Schwank im Retro-Stil

Werbung
Werbung
Werbung

Molnárs Klassiker "Liliom“ am Burgtheater: Selbst ein brillanter Protagonist wie Nicholas Ofczarek macht noch keinen stimmigen Theaterabend.

Brutal, stur, zärtlich, verzweifelt, ungestüm - wohl keine andere Figur in Franz Molnárs Dramenreigen ist so zwiespältig und facettenreich wie die des Raufbolds Liliom. Und wohl kein anderer Schauspieler versteht es derzeit am deutschsprachigen Theater besser, all diese Facetten bis in die feinsten Nuancen so gekonnt zu verkörpern wie Nicholas Ofczarek. Doch ein funkelnder Theaterstern macht noch keinen Erfolgsabend. Ohne nennenswerte Höhen und Tiefen präsentiert sich die Inszenierung von Barbara Frey im Burgtheater. Aus der Vorstadtlegende in sieben Bildern (in der Übersetzung von Alfred Polgar von 1913) wurde ein bunter Schwank im Retro-Stil.

Auf der Bühne türmen sich Versatzstücke moderner und vergangener Vergnügungskultur: Die grell beleuchtete Hochschaubahn führt ins Nichts, der Toilettenwagen wird auch als Außenstelle des Jenseits genutzt, und hinter dem Schnellfotografenatelier verbirgt sich eine gemütliche Sitzgarnitur aus dem Möbelgroßhandel. Die Kostüme der zwei Wiener Madln Julie und Marie (Katharina Lorenz und Mavie Hörbiger) erinnern an die adretten 1950er Jahre, und die fesche Panier der Ringelspielbesitzerin Frau Muskat (Barbara Petritsch) stammt wohl aus dem Trash-Fundus der letzten beiden Modejahrzehnte.

So lose zusammengewürfelt wie Kostüme und Requisiten sind auch die Figuren, die nicht wirklich viel miteinander anzufangen wissen. Lorenz als Julie legt ihre angespannte Haltung auch in den zärtlichen Momenten und in größter Verzweiflung nicht ab. Hörbiger spielt das vorlaute Mädchen vom Lande, dass sich den urbanen Verhältnissen geschickt anzupassen weiß, mit etwas mehr Verve. Doch genauso wie bei Ofczarek und Peter Mati´c (als Abteilungsleiter der Jenseits-Filiale für Selbstmörder) geht auch ihr Spiel in der reservierten Grundstimmung dieser Inszenierung unter.
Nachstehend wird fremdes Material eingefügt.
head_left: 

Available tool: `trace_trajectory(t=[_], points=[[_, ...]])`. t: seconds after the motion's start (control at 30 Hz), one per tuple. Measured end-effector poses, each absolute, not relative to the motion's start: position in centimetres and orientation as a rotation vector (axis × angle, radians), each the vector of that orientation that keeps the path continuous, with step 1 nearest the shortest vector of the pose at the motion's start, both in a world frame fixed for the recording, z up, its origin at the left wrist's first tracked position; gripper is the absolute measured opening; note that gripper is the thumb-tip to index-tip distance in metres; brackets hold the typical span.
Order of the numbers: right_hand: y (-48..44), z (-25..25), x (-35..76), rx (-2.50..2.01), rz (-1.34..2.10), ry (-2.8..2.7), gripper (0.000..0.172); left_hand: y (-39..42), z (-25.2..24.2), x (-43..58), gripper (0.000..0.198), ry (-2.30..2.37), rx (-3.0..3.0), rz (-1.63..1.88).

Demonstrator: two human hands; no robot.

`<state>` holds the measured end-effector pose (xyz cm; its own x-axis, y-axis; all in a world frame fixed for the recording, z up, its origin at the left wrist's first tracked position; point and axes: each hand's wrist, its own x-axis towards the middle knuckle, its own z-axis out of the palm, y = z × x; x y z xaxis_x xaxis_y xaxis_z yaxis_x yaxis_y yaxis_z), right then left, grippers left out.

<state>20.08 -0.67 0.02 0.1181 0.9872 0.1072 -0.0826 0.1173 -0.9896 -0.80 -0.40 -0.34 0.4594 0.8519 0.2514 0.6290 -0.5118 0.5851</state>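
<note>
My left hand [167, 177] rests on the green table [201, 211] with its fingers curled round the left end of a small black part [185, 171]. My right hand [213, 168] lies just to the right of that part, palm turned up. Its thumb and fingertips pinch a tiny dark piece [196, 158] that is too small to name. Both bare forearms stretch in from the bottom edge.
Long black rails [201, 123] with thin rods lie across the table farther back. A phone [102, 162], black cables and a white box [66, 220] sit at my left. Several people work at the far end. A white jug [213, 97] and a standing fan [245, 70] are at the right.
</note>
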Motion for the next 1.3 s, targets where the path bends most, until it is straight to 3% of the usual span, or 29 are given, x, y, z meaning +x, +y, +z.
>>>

Etwas runder läuft die Sache erst nach der Pause, als sich Liliom nach fehlgeschlagenem Raubmord das Leben nimmt und von Gottes Helfern noch einmal zurück auf die Erde geschickt wird. In diesen letzten Szenen des Stücks wechselt der Rhythmus zwischen berührender Stille, komischem Klamauk und brutaler Verzweiflung und bringt so etwas Schwung in die Aufführung.

Es ist ein zauberhaftes und naives Märchen, dass von Frey und ihrem Ensemble erzählt wird, in der brutale Schläge nicht weh tun können und Not und Verzweiflung vom Akazienblütenduft des Wiener Praters überdeckt werden. Das soziale Elend hinter der märchenhaften Geschichte bleibt dabei verborgen. Dabei ist es gerade dieser spannungsgeladene Gegensatz, von Märchen und Sozialdrama, durch den Molnár die Ausweglosigkeit seiner Figuren herausstreicht und verdichtet. In Freys Inszenierung geht diese Ambivalenz jedoch verloren.

Keine Hochschaubahn der Gefühle

Die Welt der Praterstrizzis und der Vorstadtganoven, wie sie hier gezeigt wird, wirkt wie ein romantisch nostalgisches Postkartensujet aus längst vergangenen Zeiten, zu dem einige moderne Accessoires hinzugefügt wurden. Das beständige Scheitern auf der verzweifelten Suche nach ein wenig Glück blitzt nur für kurze Momente auf, etwa wenn Liliom beim Kartenspielen die vermeintliche Beute noch vor dem geplanten Raub bereits verspielt.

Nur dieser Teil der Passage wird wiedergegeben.